Impacto das mudanças climáticas nos Jogos de Inverno

Este artigo aborda impacto das mudanças climáticas nos jogos de inverno de forma detalhada e completa, explorando os principais aspectos relacionados ao tema.

Neve artificial domina as competições

As Olimpíadas de Inverno de Milão-Cortina, na Itália, estão evidenciando cada vez mais a dependência da neve artificial para a realização das competições. De acordo com dados do Instituto Talanoa, 85% da neve utilizada nos Jogos de 2026 será produzida artificialmente, seguindo uma tendência que se intensificou desde os Jogos de Sochi, em 2014.

Para viabilizar as provas, os organizadores precisarão produzir 2,4 milhões de metros cúbicos de neve artificial, o que requer um volume impressionante de 946 milhões de litros de água. Essa quantidade é tão significativa que, para se ter uma ideia, equivale a encher um terço do estádio do Maracanã, no Rio de Janeiro, com água.

Os Jogos de Inverno recentes têm sido dominados pela necessidade de tecnologia para gerar neve, com altos índices de produção artificial.

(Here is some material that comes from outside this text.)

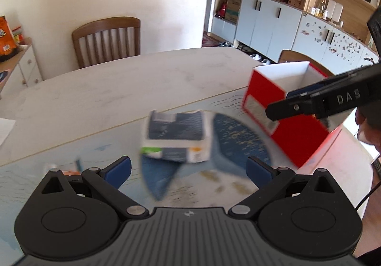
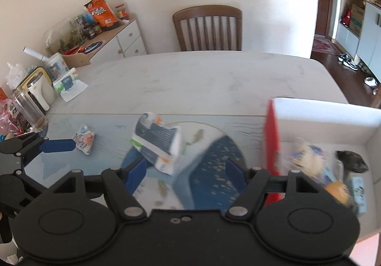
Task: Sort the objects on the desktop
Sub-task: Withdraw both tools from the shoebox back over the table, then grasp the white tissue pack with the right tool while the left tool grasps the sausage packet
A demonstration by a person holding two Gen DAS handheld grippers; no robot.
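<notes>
The tissue pack (image 1: 175,137) is lying at 12 o'clock of the left gripper (image 1: 188,168), jaws released; it looks light and squashy, best pinched across its 2 long sides.

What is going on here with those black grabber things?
A person is tidying a table, holding a grabber in each hand. Both the left grabber and the right grabber are open and hold nothing. A blue and white carton lies on the blue mat in front of them, blurry in both views. To the right stands a red box that already has a few things inside. A small packet lies on the mat too.
</notes>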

Em Sochi (2014), cerca de 80% da neve foi artificial, em PyeongChang (2018) chegou a 98% e em Pequim (2022) atingiu 100%. A escassez de locais com clima confiável para sediar as competições é um reflexo do aquecimento global, que encurta os invernos e torna a manutenção da neve mais desafiadora.

Tecnologia e dependência climática

A dependência de tecnologia para gerar neve domina os Jogos de Inverno recentes. Em Sochi (2014), cerca de 80% da neve foi produzida por máquinas. Em PyeongChang (2018), o índice chegou a 98%, e em Pequim (2022), 100% das competições ocorreram com neve artificial.

O número de localidades com confiabilidade climática para sediar os Jogos está encolhendo rapidamente. Mesmo com tecnologia, o aquecimento global tem encurtado os invernos, dificultado a manutenção da neve e aumentado a incerteza para competições ao ar livre.

Entre 1981 e 2010, 87 locais no planeta eram considerados climaticamente confiáveis. Nas projeções para a década de 2050, esse número cai para 52, e em 2080 pode chegar a apenas 46, mesmo em um cenário intermediário de redução de emissões de gases do efeito estufa.

Redução de locais confiáveis para sediar os Jogos

A dependência de tecnologia para gerar neve domina os Jogos de Inverno recentes. Em Sochi (2014), cerca de 80% da neve foi produzida por máquinas. Em PyeongChang (2018), o índice chegou a 98%, e em Pequim (2022), 100% das competições ocorreram com neve artificial.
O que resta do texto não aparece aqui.